**WHAT THE TASK ASKS**.
Copy the data that follows exactly. Include no pictures.

Start of INFORMATION PROVIDED

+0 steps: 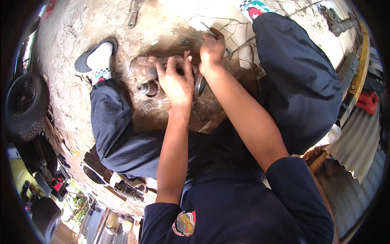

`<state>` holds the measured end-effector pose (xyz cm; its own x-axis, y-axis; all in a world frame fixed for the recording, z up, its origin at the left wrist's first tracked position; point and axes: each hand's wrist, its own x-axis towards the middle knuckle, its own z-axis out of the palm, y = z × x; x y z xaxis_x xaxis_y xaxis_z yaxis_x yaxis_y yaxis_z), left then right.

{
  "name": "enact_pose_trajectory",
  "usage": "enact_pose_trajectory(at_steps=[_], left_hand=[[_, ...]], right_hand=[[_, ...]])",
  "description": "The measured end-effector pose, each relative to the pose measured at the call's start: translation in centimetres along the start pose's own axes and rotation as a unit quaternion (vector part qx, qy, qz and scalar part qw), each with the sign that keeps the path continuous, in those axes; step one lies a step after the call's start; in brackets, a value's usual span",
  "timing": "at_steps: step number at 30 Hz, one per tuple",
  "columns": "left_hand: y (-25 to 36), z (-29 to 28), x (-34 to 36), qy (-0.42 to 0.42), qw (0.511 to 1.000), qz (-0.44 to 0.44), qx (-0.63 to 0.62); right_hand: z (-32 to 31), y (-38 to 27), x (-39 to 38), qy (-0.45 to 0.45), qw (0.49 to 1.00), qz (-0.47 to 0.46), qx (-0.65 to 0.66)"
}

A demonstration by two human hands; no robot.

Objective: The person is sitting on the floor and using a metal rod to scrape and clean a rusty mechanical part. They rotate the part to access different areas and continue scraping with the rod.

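A rusty metal casting point(143, 67) lies on the ground between my legs. Beside it is a short splined shaft point(151, 88) with a gear-like end. My left hand point(177, 83) rests over the casting, fingers bent and gripping it; a small brownish piece point(186, 54) shows at the fingertips, too small to make out. Just to the right, my right hand point(212, 51) is closed around a slim silver metal tool point(207, 28) that sticks out past its fingers. Below my right wrist a dark round metal disc point(200, 84) stands on edge, partly covered by my hands.
A tool with a worn handle point(132, 19) lies at the far side. To the left stands a tyre point(26, 106); metal machine parts point(129, 189) sit behind my left leg. On the right are a yellow metal bar point(360, 61), a red container point(367, 101) and corrugated sheets point(355, 142).
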<state>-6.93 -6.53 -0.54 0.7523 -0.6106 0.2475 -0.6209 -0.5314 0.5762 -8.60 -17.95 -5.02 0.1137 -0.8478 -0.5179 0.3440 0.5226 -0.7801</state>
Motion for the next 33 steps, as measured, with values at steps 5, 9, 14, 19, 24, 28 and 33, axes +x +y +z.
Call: enact_pose_trajectory(at_steps=[5, 9, 14, 19, 24, 28, 33], left_hand=[[-1.4, -0.9, -1.0, -0.023, 0.992, 0.084, -0.093], [-0.5, -0.9, -0.9, -0.003, 0.996, 0.053, -0.077], [-0.2, 0.3, 0.0, 0.029, 0.999, -0.006, -0.022], [-0.5, -0.6, -0.8, 0.017, 0.997, 0.033, -0.064], [-1.1, -0.4, -1.3, 0.028, 0.998, 0.021, -0.056], [0.3, 1.3, 0.1, 0.085, 0.995, -0.037, -0.021], [0.1, 1.0, -1.9, 0.057, 0.997, -0.015, -0.056]], right_hand=[[-0.5, -0.6, 0.0, 0.020, 0.999, 0.046, -0.013], [-0.8, 0.7, 0.7, 0.015, 0.996, 0.006, -0.083], [-0.7, 0.8, 0.5, 0.003, 0.992, -0.011, -0.128], [-1.0, 0.9, 0.7, -0.002, 0.998, -0.001, -0.059], [-0.6, 0.3, -0.1, -0.019, 0.999, 0.010, -0.036], [-0.7, -0.2, -0.5, -0.029, 0.999, 0.004, -0.030], [-0.5, -0.8, -0.5, -0.003, 0.997, 0.052, -0.054]])
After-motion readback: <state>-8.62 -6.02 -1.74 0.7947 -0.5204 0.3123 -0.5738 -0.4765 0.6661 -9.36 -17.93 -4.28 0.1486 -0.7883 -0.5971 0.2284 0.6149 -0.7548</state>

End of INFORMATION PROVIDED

**RESPONSE**.
+0 steps: 

`<state>` holds the measured end-effector pose (xyz cm; its own x-axis, y-axis; all in a world frame fixed for the recording, z up, its origin at the left wrist's first tracked position; point and axes: each hand's wrist, its own x-axis towards the middle knuckle, its own z-axis out of the palm, y = z × x; x y z xaxis_x xaxis_y xaxis_z yaxis_x yaxis_y yaxis_z), left then right.

{
  "name": "enact_pose_trajectory",
  "usage": "enact_pose_trajectory(at_steps=[_], left_hand=[[_, ...]], right_hand=[[_, ...]])",
  "description": "The measured end-effector pose, each relative to the pose measured at the call's start: translation in centimetres along the start pose's own axes and rotation as a unit quaternion (vector part qx, qy, qz and scalar part qw), each with the sign that keeps the path continuous, in those axes; step one lies a step after the call's start; in brackets, a value's usual span",
  "timing": "at_steps: step number at 30 Hz, one per tuple",
  "columns": "left_hand: y (-25 to 36), z (-29 to 28), x (-34 to 36), qy (-0.42 to 0.42), qw (0.511 to 1.000), qz (-0.44 to 0.44), qx (-0.63 to 0.62); right_hand: z (-32 to 31), y (-38 to 27), x (-39 to 38), qy (-0.45 to 0.45), qw (0.49 to 1.00), qz (-0.47 to 0.46), qx (-0.65 to 0.66)"
}

A demonstration by two human hands; no robot.

Objective: The person is sitting on the floor and using a metal rod to scrape and clean a rusty mechanical part. They rotate the part to access different areas and continue scraping with the rod.

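A rusty metal casting point(143, 67) lies on the ground between my legs. Beside it is a short splined shaft point(151, 88) with a gear-like end. My left hand point(177, 83) rests over the casting, fingers bent and gripping it; a small brownish piece point(186, 54) shows at the fingertips, too small to make out. Just to the right, my right hand point(212, 51) is closed around a slim silver metal tool point(207, 28) that sticks out past its fingers. Below my right wrist a dark round metal disc point(200, 84) stands on edge, partly covered by my hands.
A tool with a worn handle point(132, 19) lies at the far side. To the left stands a tyre point(26, 106); metal machine parts point(129, 189) sit behind my left leg. On the right are a yellow metal bar point(360, 61), a red container point(367, 101) and corrugated sheets point(355, 142).
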<state>-6.93 -6.53 -0.54 0.7523 -0.6106 0.2475 -0.6209 -0.5314 0.5762 -8.60 -17.95 -5.02 0.1137 -0.8478 -0.5179 0.3440 0.5226 -0.7801</state>
Motion for the next 33 steps, as measured, with values at steps 5, 9, 14, 19, 24, 28 and 33, axes +x +y +z.
Call: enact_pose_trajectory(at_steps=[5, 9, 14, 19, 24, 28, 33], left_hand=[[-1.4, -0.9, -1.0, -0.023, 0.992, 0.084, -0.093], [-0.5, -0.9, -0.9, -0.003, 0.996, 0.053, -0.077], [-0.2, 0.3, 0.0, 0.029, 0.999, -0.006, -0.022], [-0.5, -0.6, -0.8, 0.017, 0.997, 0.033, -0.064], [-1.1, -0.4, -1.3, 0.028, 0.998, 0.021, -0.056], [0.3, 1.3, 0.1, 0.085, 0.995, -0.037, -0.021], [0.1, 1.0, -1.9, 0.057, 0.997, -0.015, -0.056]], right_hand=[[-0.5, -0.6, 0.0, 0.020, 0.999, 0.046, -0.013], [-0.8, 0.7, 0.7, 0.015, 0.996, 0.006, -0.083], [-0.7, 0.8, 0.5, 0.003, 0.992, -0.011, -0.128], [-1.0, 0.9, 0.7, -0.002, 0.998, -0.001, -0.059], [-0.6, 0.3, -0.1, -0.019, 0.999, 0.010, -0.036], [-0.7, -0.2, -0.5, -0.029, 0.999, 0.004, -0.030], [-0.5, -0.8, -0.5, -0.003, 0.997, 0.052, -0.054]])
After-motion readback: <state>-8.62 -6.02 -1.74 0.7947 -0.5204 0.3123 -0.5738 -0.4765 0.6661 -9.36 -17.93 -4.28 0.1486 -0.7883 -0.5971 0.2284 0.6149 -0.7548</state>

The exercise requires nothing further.